La posizione di Casilli è più eretica, nel senso che questo autore contesta la retorica della “fine del lavoro” generata dal processo di sostituzione tecnologica, in base alla quale basterebbe rimpiazzare alcune mansioni perché scompaiono interi mestieri. Per valutare realisticamente l’impatto delle intelligenze artificiali, scrive, occorrerebbe prendere seriamente in considerazione gli indicatori economici e statistici (giusto, ma visto che ciò non viene fatto nemmeno nel suo lavoro, permane il rischio che certe valutazioni siano basate sul partito preso, più che sull’analisi empirica; per esempio: dopo essersi chiesto quante siano nel mondo “le piccole api onerose della IA”, Casilli risponde: “non si sa, sicuramente milioni”. Quanti? Uno, dieci, cento, di più?). Ma il suo argomento forte è il seguente: “anche gli impieghi a più alto rischio di automazione contengono spesso una quantità di mansioni che non possono essere automatizzate”. L’automazione totale è e resterà un mito perché, per il capitale (e qui il suo punto di vista converge con quello di Staglianò), l’automazione è innanzi tutto uno strumento per disciplinare il lavoro, ed è per questo motivo che quella piena e definitiva viene costantemente rinviata a un futuro imprecisato.
Sia Staglianò che Casilli concentrano poi l’attenzione sulla massa di lavoro sottopagato, altamente usurante, che viene compiuto “dietro le quinte” di un processo produttivo che utenti e consumatori immaginano interamente automatizzato.
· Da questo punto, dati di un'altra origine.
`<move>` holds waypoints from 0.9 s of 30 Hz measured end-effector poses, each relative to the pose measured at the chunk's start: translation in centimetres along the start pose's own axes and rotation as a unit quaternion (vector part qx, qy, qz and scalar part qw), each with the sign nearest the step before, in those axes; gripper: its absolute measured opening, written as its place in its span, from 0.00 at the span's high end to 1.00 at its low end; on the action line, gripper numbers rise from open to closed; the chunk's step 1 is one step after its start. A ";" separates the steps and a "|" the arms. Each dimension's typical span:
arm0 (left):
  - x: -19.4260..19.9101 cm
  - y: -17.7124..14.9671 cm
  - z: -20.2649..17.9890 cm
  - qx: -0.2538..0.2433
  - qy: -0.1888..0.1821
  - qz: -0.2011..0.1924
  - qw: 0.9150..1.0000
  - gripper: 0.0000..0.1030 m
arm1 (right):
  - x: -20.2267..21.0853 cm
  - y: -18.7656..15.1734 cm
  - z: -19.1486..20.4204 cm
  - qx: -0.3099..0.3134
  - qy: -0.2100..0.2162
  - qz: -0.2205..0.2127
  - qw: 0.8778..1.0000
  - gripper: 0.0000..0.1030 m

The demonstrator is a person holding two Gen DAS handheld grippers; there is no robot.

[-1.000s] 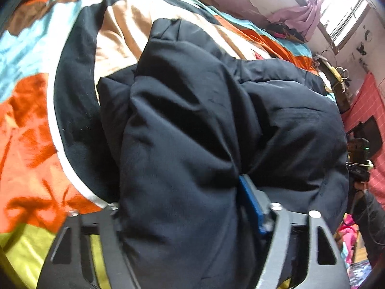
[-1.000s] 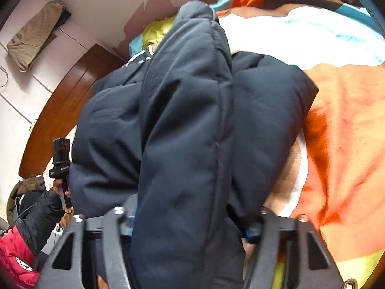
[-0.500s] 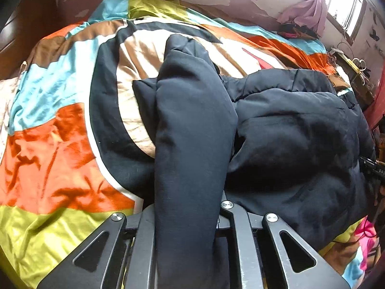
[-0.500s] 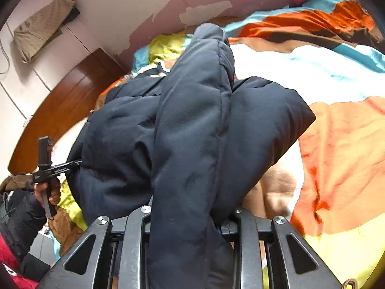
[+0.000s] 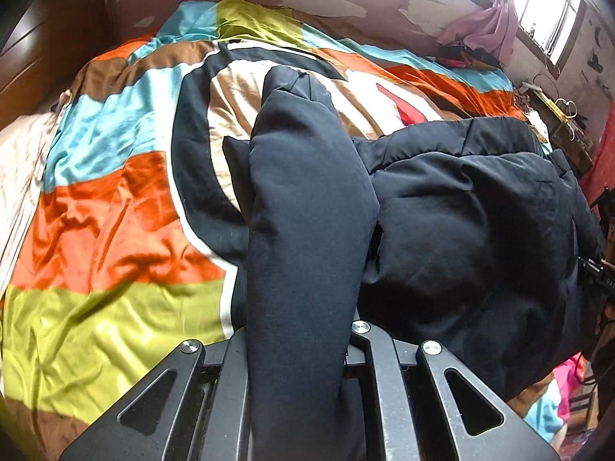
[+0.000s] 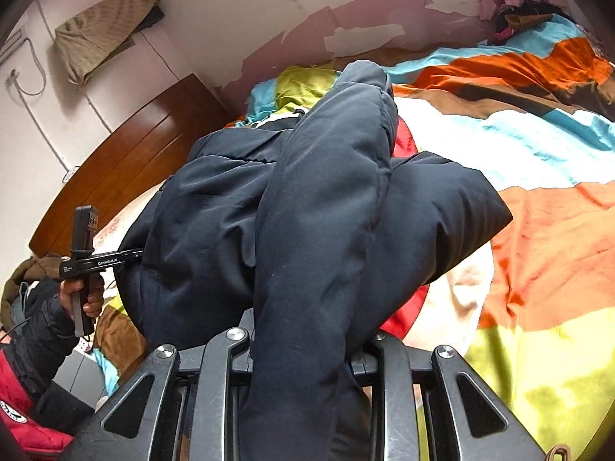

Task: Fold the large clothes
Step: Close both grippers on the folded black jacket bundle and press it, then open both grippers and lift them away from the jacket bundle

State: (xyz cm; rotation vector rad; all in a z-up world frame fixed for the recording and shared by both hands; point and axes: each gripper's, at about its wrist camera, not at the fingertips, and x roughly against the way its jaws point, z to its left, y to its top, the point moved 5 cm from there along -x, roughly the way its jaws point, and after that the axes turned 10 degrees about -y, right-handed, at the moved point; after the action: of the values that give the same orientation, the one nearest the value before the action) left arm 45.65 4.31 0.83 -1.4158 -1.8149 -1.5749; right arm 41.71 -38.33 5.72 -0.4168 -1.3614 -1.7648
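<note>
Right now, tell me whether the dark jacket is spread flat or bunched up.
Bunched up. The dark jacket lies in puffy heaps on the bedspread, one fold pinched in each pair of tongs, left and right.

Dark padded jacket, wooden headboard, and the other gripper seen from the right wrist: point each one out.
dark padded jacket [image 6: 319, 230], right wrist view, on the raised fold.
wooden headboard [image 6: 127, 169], right wrist view, on its curved panel.
left gripper [image 6: 132, 255], right wrist view, where it meets the jacket.
</note>
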 end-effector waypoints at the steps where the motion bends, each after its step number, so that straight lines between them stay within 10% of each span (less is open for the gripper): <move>1: 0.3 -0.3 -0.1 0.001 0.001 0.000 1.000 0.93 | 0.2 -0.1 0.2 0.000 0.001 0.001 1.000 0.76; 19: -2.5 -4.5 2.4 0.040 -0.014 0.017 0.999 0.89 | -4.8 -2.5 -3.1 -0.031 -0.028 0.060 0.997 0.73; 27: -2.7 -4.9 3.3 0.052 0.036 0.014 0.998 0.49 | -6.9 -3.1 -5.2 -0.037 -0.109 0.087 0.990 0.22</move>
State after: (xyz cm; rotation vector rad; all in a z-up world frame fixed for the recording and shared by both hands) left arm 43.84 6.56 -4.98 -1.3149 -1.8009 -1.4755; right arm 44.52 -40.05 -2.87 -0.7642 -1.3661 -1.6666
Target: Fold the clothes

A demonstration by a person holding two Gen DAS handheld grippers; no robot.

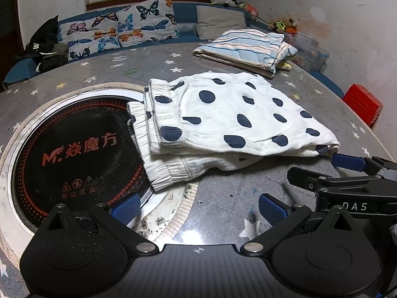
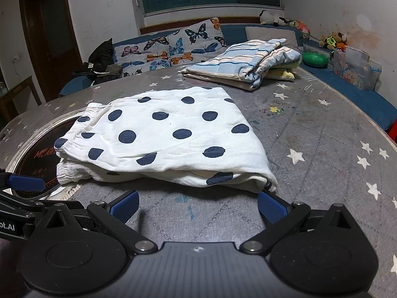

La verità è invece che gran parte del lavoro non viene effettuato da software e Bot dotati di mirabolanti quote di “intelligenza artificiale”, bensì da normali intelligenze umane. Né le intelligenze artificiali coinvolte nel processo hanno alcunché da spartire con le mitiche intelligenze artificiali “forti”, di cui personaggi come Kurzweil predicano l’imminente avvento: si tratta piuttosto di intelligenze artificiali “deboli”, composte da applicazioni che aiutano a gestire l’informazione, ottimizzare contenuti, prendere decisioni e che non sarebbero in grado di funzionare senza il supporto del lavoro umano.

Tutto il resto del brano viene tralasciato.